Two council members running to succeed him
Mayor Carl Gerlach.png
Overland Park Councilman Curt Skoog
Overland Park Councilman Dr. Faris Farassati
Posted at 11:23 AM, Feb 09, 2021
and last updated 2021-02-09 19:25:44-05

KANSAS CITY, Mo. — Longtime Overland Park Mayor Carl Gerlach said Tuesday that he will not run for re-election again in 2021.

In a news release announcing his decision, Gerlach said he felt he has accomplished many of his priorities in office, citing the addition of 25,000 new jobs over the past 16 years, support for the city's 1/8-cent sales tax for street improvements, and a high "quality of life" during the 2008 financial crisis and the ongoing COVID-19 pandemic.

"We can differ on policy, even disagree on funding and programs, but I know we all want a growing, prosperous and high caliber community," Gerlach said in the release. "So, I have strived for understanding, civility, respect, knowledge and a common purpose — to succeed and make Overland Park the city of choice for people and businesses to live and invest in."

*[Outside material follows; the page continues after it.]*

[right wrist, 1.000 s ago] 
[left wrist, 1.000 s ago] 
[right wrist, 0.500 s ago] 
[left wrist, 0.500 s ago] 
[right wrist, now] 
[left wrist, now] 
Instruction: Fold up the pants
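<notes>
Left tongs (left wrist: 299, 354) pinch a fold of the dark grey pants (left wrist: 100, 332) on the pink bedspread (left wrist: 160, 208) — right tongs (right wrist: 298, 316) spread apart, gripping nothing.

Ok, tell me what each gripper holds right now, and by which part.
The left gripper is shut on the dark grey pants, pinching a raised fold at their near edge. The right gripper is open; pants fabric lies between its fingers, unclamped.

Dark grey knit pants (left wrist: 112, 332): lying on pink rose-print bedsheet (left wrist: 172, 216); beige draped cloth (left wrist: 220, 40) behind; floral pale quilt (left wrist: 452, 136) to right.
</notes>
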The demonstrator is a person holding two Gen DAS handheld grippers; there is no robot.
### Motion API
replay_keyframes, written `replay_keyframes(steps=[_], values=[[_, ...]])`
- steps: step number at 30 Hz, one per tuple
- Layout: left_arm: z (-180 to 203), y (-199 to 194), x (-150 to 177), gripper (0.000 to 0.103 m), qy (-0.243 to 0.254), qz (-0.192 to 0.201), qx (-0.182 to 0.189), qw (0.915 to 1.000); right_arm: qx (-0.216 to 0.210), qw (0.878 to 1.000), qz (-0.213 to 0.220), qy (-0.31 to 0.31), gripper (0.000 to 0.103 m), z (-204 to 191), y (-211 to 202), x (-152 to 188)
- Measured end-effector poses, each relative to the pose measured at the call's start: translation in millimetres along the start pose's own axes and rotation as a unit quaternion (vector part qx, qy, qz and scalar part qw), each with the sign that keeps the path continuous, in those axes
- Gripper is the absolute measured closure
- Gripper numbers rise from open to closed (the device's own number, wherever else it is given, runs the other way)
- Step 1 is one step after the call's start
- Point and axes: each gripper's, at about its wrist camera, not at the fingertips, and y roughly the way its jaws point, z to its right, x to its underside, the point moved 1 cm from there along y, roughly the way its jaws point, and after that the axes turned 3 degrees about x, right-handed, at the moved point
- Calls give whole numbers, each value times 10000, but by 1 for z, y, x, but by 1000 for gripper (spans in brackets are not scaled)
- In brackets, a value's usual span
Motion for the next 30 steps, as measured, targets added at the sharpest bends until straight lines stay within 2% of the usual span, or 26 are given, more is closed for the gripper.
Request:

Last year in its annual survey, the website Niche listed Overland Park as the sixth best city to live in the country.

"Mayor Gerlach has had a long, distinguished career in service of Overland Park," Overland Park City Councilman Paul Lyons said. "He's done a great job as our mayor. Our city has grown tremendously as a result of his leadership."

On Tuesday, Councilman Curt Skoog, after consulting with Gerlach, told the 41 Action News I-Team that he will file to run for mayor in the next few days.

"Carl's leadership has been key to what Overland Park has become," said Skoog, who represents the city's second ward. "Once he made the decision that he wasn't going to run, it was important to me to have insight from him."

Skoog's peers recently chose him to serve as council president.

In December 2019, Dr. Faris Farassati, who represents the city’s fifth ward on the Overland Park City Council, announced his intention to run for mayor in 2021.

Skoog and Farassati have clashed on issues, such as tax incentives for private businesses to either expand or locate in Overland Park.

Skoog has generally supported those incentives while Farassati has opposed them.

Additionally, the two men have different takes on the city's response to the 2018 fatal shooting of John Albers.

Recently, 41 Action News filed suit against the city of Overland Park to get the Johnson County Officer Involved Shooting Investigation Team (OISIT) report on the incident.

The Kansas City Star also is suing the city to get the separation agreement between the Overland Park Police Department and Officer Clayton Jenison, who fatally shot Albers.

As the I-Team first reported in June, the city paid Jenison $70,000 to resign.

Additionally, the FBI has an ongoing civil rights investigation into the deadly shooting.

"Enhanced transparency and accountability would be the solution and the treatment for issues like this," Farassati said.

Skoog noted the city released a binder of documents in the Albers' case this past August.

"I think the idea that Overland Park has not been transparent is incomplete," Skoog said.

He also said the city doesn't plan to release the documents their attorneys claim are privileged, including the OISIT report, unless ordered to do so by the court.

Gerlach, 66, was elected as mayor in 2005 and ran unopposed in the following two elections before facing his first challenger, Charlotte O'Hara, in 2017. Gerlach handily won re-election with 63% of the vote.

Before his election as mayor, Gerlach served for 10 years on the Overland Park City Council.

Currently, Gerlach also serves on the boards of AdventHealth Shawnee Mission, Mid-America Technology Inc. and the Johnson County Community College Foundation.

It's unclear if candidates other than Farassati and Skoog will file to run for mayor. The filing deadline is in June.